How to Download Files from CGS sFTP Server

Summary

This section shows how to transfer files from CGS sFTP Server by setting up and logging into Filezilla client as the preferred FTP client. Please remember to download the md5sum file in the same folder to verify the integrity of the downloaded file later. Due to the instability of Wi-Fi, Wi-Fi is not recommended to use for the download.

Procedures

  1. Download and install Filezilla client (https://filezilla-project.org). Note: please download the Filezilla client and NOT the file Filezilla Server.
  2. Open Filezilla. Enter the following information into the Quickconnect bar located at the top of the window.
    • Host: Your given host
    • Username: Your given username
    • Password: Your given password
    • Port number: 22
    • (The above information can be obtained from the email sent by the bioinformatics service team)
  3. Connection information
     

  4. Click on Quickconnect or press Enter to connect to the server.
  5. Quickconnect

  6. On first login, click OK to accept the security certificate about an unknown host key.
  7. Security certificate

  8. Click on the file that you wish to download from CGS sFTP Server (window on the right) and then move the file to the destination location on your computer (window on the left). Please note that you will need to click and hold the mouse button during this drag and drop action.
  9. FTP Client

  10. Upon "dropping" the file into your computer, you will see that the file transfer is in progress (see screen shot below). Please wait for the file transfer to be completed and this will take a while for files that is large in size. Note that the number in the brackets denotes how many files are to be transferred.
  11. Download progress

  12. Once the file transfer completed successfully, you will see numbers in the "Successful transfers" tab (see screen shot below). Note that the number in the brackets denotes how many files are transferred successfully.
  13. Successful transfers

  14. You can close Filezilla client when all files are downloaded successfully and proceed to verify the downloaded file using md5sum (Refer to next section).
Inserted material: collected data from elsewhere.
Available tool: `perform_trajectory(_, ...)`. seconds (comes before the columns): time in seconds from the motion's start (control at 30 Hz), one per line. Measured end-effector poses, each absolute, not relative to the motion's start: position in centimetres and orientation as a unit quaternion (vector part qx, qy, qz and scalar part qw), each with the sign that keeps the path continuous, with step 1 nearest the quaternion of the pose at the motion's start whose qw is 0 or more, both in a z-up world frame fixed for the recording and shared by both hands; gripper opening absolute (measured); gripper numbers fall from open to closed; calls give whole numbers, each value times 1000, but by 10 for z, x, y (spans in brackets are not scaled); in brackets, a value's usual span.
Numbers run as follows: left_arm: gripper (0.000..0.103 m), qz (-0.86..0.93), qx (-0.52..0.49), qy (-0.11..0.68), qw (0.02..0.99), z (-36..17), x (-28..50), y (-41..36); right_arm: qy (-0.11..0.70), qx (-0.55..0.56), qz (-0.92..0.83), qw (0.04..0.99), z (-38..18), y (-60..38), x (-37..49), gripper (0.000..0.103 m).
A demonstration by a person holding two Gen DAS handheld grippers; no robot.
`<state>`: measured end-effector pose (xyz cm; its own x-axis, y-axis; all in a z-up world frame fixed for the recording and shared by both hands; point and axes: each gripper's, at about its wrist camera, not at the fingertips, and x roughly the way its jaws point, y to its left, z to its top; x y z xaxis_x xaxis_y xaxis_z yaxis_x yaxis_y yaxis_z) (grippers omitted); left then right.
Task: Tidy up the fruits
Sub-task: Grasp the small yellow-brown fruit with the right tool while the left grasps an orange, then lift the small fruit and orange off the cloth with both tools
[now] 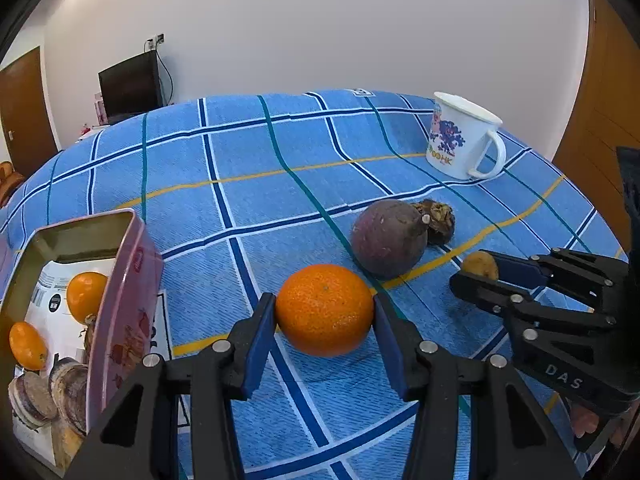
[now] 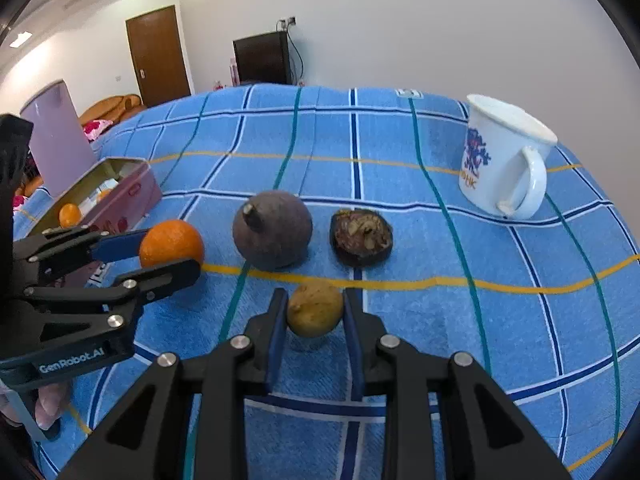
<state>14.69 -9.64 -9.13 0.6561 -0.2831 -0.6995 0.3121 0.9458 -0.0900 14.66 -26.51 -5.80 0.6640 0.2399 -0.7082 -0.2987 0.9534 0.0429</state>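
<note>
Clamped at lower centre, the left gripper (image 1: 325, 312) pinches a round orange fruit (image 1: 325, 309); the open pink tin box (image 1: 120, 280) lies lower left. Right gripper (image 2: 315, 312) grips a small yellow-brown fruit (image 2: 315, 309).

We've got bare bed (image 2: 500, 320) right of the yellow fruit (image 2: 315, 309). Ahead, the purple fruit (image 2: 273, 235) and the broken husk (image 2: 361, 237) block us. Tin (image 1: 120, 280) walls off the left, mug (image 2: 502, 156) far right.
</note>
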Motion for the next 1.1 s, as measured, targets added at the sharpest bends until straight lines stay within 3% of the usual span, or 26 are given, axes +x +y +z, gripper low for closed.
perform_trajectory(1.1, 50, -129, 44, 289, 948, -70, 117, -94, 296, -9, 177, 939, -36, -273, 122, 30)
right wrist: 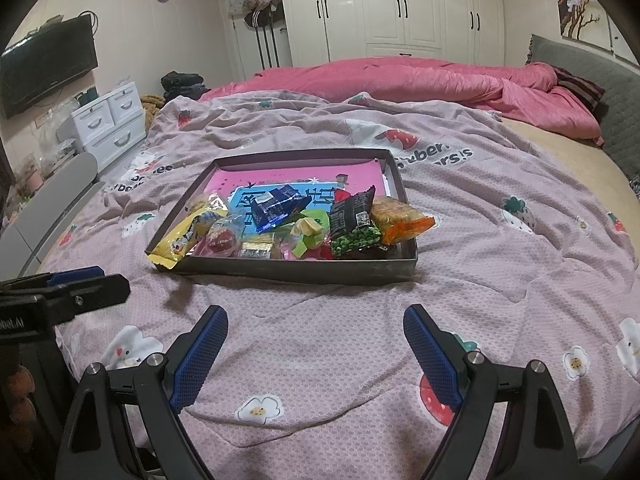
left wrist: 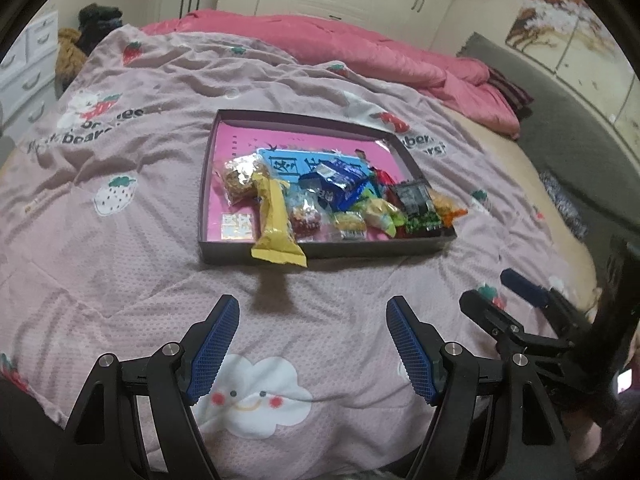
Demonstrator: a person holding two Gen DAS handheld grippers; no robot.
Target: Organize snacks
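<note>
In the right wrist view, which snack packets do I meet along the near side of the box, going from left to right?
yellow packet → red round snack → small clear-wrapped bar → light green packet → black packet with green peas → orange packet, all in the dark box.

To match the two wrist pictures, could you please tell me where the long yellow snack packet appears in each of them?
Left wrist view: the yellow snack packet lies just left of centre, its end hanging over the near wall of the shallow box.
Right wrist view: the same packet sits left of centre, poking over the box's near left corner.
Shared landmark: the blue snack packet in the middle of the box.
</note>
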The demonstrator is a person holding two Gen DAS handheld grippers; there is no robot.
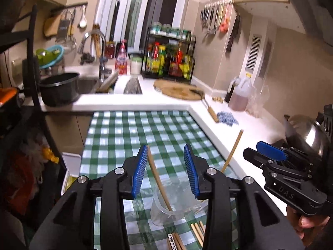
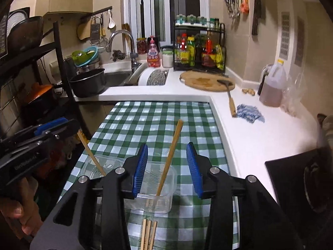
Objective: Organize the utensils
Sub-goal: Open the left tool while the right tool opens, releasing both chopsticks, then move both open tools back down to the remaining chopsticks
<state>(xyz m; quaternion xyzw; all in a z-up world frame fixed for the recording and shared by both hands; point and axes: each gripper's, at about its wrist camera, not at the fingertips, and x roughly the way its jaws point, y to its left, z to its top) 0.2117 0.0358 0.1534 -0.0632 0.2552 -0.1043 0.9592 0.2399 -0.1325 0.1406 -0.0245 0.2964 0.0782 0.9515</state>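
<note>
My left gripper hangs open over a clear plastic cup on the green checked tablecloth. A wooden chopstick stands tilted in the cup, its top close beside the left pad. My right gripper is open above a clear square container, where another chopstick leans free between the pads. Each gripper shows in the other's view: the right gripper and the left gripper. Several loose chopsticks lie on the cloth in front of the container.
The white counter wraps round the back and right. On it are a round cutting board, a wooden-handled tool, a blue cloth and an oil jug. A black pot sits by the sink, and a dark hob is at the right.
</note>
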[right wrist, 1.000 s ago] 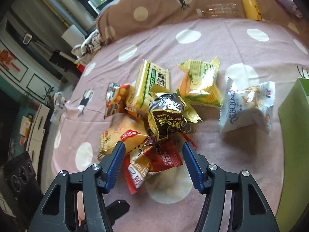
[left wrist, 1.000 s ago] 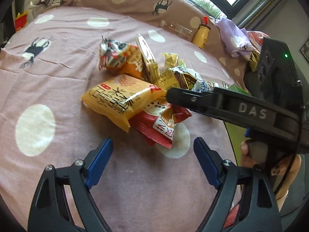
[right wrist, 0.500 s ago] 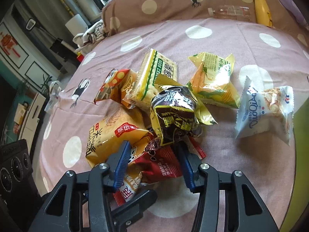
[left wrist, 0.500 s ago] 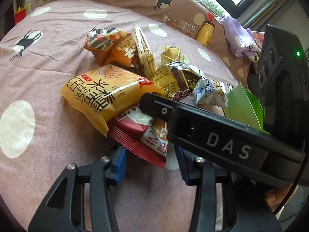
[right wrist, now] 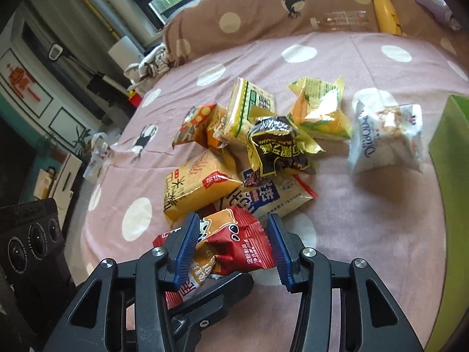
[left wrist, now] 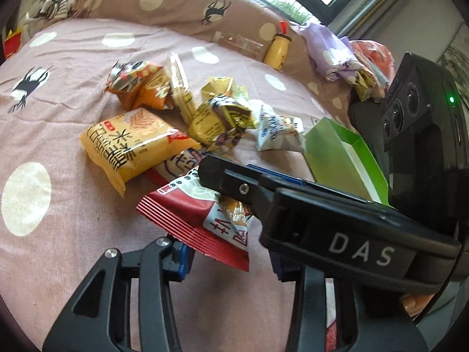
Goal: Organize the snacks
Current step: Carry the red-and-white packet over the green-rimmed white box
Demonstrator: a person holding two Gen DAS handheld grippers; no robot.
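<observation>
A pile of snack packets lies on the pink dotted bedspread [left wrist: 58, 94]. My left gripper [left wrist: 230, 264] is shut on the striped end of a red snack packet [left wrist: 199, 220]. My right gripper [right wrist: 233, 249] is shut on the crumpled end of what looks like the same red snack packet [right wrist: 234, 246], held just above the bedspread. One of the right gripper's fingers [left wrist: 293, 205] crosses the left wrist view over the packet. Behind lie a yellow packet [right wrist: 199, 187], a white-and-blue packet [right wrist: 269, 196] and a dark crumpled packet [right wrist: 275, 149]. A green box [left wrist: 337, 158] stands at the right.
A white packet [right wrist: 387, 140], a corn-yellow packet [right wrist: 319, 111], a cracker pack [right wrist: 249, 108] and an orange packet [right wrist: 202, 126] lie further back. A yellow bottle [left wrist: 277, 48] and a clear bottle [left wrist: 240, 42] rest against the brown pillow [left wrist: 176, 0]. Purple cloth [left wrist: 331, 55] lies at the back right.
Both grippers came in and their jaws narrowed onto the red packet. It has come away from the pile, uncovering the white-and-blue packet beneath it.
</observation>
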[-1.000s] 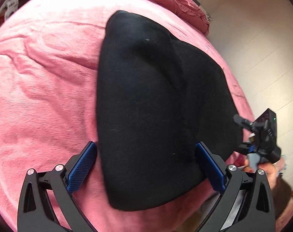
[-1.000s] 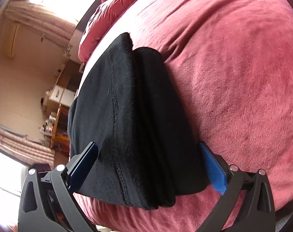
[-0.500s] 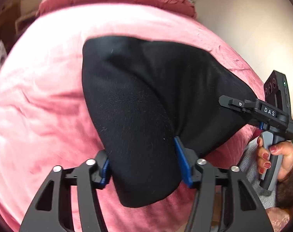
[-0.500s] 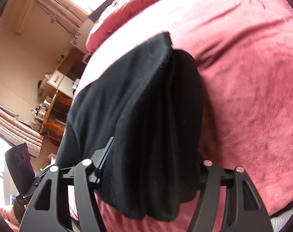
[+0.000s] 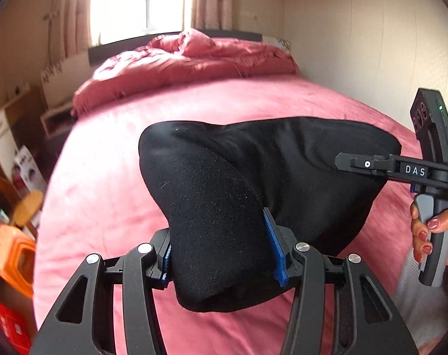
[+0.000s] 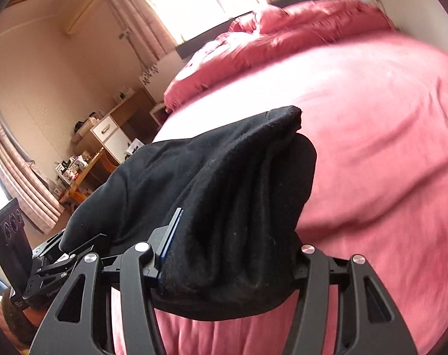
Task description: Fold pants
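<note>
1. Nearest the left wrist camera, the left gripper (image 5: pixel 221 254) has its blue-padded fingers (image 5: pixel 275 251) closed in on a thick bunch of the black pants (image 5: pixel 253 183), which bulges out between and below them.
2. Nearest the right wrist camera, the right gripper (image 6: pixel 226 254) is likewise clamped on the other end of the folded pants (image 6: pixel 224 195); a blue pad (image 6: pixel 170 236) shows on its left finger, while the cloth hides the pad on the right one.
3. The pants hang as a folded bundle stretched between the two grippers, raised above the pink bedspread (image 5: pixel 105 177). In the right wrist view a stitched hem corner (image 6: pixel 286 115) sticks up at the far end of the fold.
4. In the left wrist view the right gripper (image 5: pixel 369 165) reaches in from the right edge, its black finger lying level against the cloth; a hand (image 5: pixel 431 236) with red nails wraps its handle from below.
5. In the right wrist view the left gripper (image 6: pixel 61 254) sits low at the left edge, partly covered by the drooping cloth.
6. Beyond the pants the bedspread (image 6: pixel 372 148) runs flat to a crumpled pink duvet (image 5: pixel 188 59) heaped at the head of the bed.
7. To the left of the bed stands a cluttered wooden desk (image 6: pixel 84 165) with a white-fronted drawer unit (image 6: pixel 105 130) behind it; an orange object (image 5: pixel 13 254) blurs at the left edge of the left wrist view.
8. Farthest back, a bright window (image 5: pixel 141 6) is flanked by pale curtains (image 6: pixel 129 11).
</note>
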A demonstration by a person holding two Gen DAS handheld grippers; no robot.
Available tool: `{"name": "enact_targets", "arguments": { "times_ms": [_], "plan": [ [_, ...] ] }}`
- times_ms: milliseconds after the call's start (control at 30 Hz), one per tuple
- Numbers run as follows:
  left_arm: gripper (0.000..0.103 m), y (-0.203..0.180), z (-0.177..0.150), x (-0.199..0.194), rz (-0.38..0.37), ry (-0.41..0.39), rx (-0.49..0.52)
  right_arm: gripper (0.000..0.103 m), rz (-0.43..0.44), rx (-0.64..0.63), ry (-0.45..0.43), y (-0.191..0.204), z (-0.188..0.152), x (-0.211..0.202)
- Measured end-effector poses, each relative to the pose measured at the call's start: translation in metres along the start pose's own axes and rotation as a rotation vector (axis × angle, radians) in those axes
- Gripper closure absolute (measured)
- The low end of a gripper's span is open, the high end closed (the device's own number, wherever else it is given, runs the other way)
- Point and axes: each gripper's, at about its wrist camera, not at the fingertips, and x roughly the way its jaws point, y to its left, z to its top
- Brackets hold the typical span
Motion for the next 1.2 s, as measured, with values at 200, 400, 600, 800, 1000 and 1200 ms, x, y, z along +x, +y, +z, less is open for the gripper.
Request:
{"name": "enact_targets", "arguments": {
  "times_ms": [200,400,600,800,1000,1200],
  "plan": [
    [0.053,0.02,0.033,0.046,0.083,-0.031,0.012,0.049,-0.025,-0.05,-0.029,-0.004,0.033,0.056],
    [0.053,0.036,0.036,0.106,0.126,0.033,0.038,0.045,-0.075,-0.021,0.043,-0.034,0.036,0.116],
    [0.027,0.058,0.002,0.131,0.108,0.104,-0.093,0.014,-0.111,0.075,0.04,-0.072,0.003,0.116],
    [0.016,0.066,-0.02,0.116,0.112,0.088,-0.116,0.009,-0.114,0.198,-0.001,-0.1,-0.011,0.09],
    [0.01,0.081,-0.033,0.106,0.073,0.177,-0.295,0.002,-0.182,0.274,0.043,-0.097,-0.004,0.085],
    [0.011,0.079,-0.055,0.08,0.095,0.231,-0.375,0.002,-0.246,0.213,0.088,-0.068,-0.01,0.067]
  ]
}}
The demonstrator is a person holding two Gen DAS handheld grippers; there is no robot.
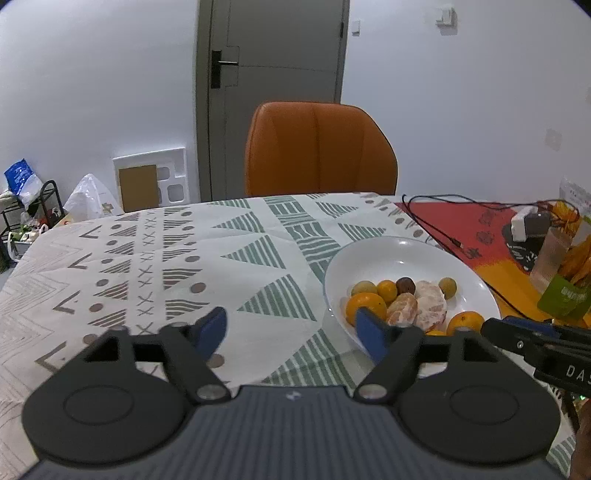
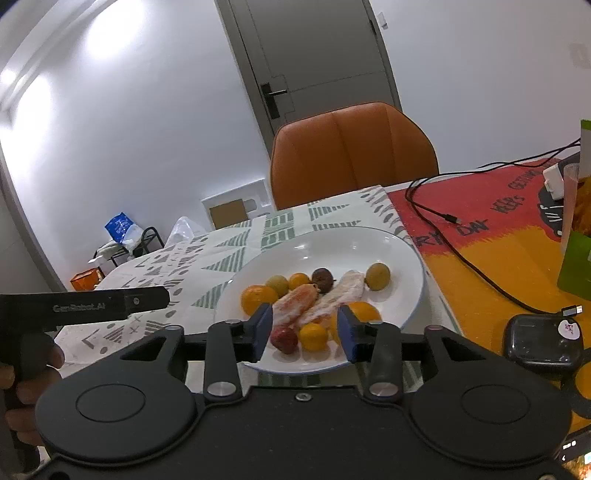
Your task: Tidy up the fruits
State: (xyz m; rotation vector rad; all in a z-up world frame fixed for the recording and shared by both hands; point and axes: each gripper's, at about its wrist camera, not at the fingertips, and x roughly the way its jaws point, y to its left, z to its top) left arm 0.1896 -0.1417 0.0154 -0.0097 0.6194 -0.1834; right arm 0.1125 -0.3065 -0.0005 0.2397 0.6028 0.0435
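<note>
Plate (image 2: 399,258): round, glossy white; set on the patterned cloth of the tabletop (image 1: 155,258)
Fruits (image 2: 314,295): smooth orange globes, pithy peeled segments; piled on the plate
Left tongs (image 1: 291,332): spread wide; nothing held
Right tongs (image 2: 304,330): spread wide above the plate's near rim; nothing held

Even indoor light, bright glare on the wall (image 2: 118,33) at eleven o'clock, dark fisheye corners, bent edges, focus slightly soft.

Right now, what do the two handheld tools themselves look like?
Both match: the left tool and right tool have blue finger pads on black linkage arms with silver pivot screws and round black discs on a ribbed dark body. From the right wrist view, the left tool's black bar carries pale lettering, too blurred to read surely.
</note>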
Please ensure that you follow the next step carefully to confirm that the download is successful.


How to Check md5sum of Downloaded Files

Summary

This section shows how to verify the integrity of the downloaded file using the MD5 (Message-Digest algorithm 5) hash value by WinMD5Free.

Procedures

  1. Download and unzip WinMD5Free (http://www.winmd5.com).
  2. Open the WinMD5.exe in the unzipped folder.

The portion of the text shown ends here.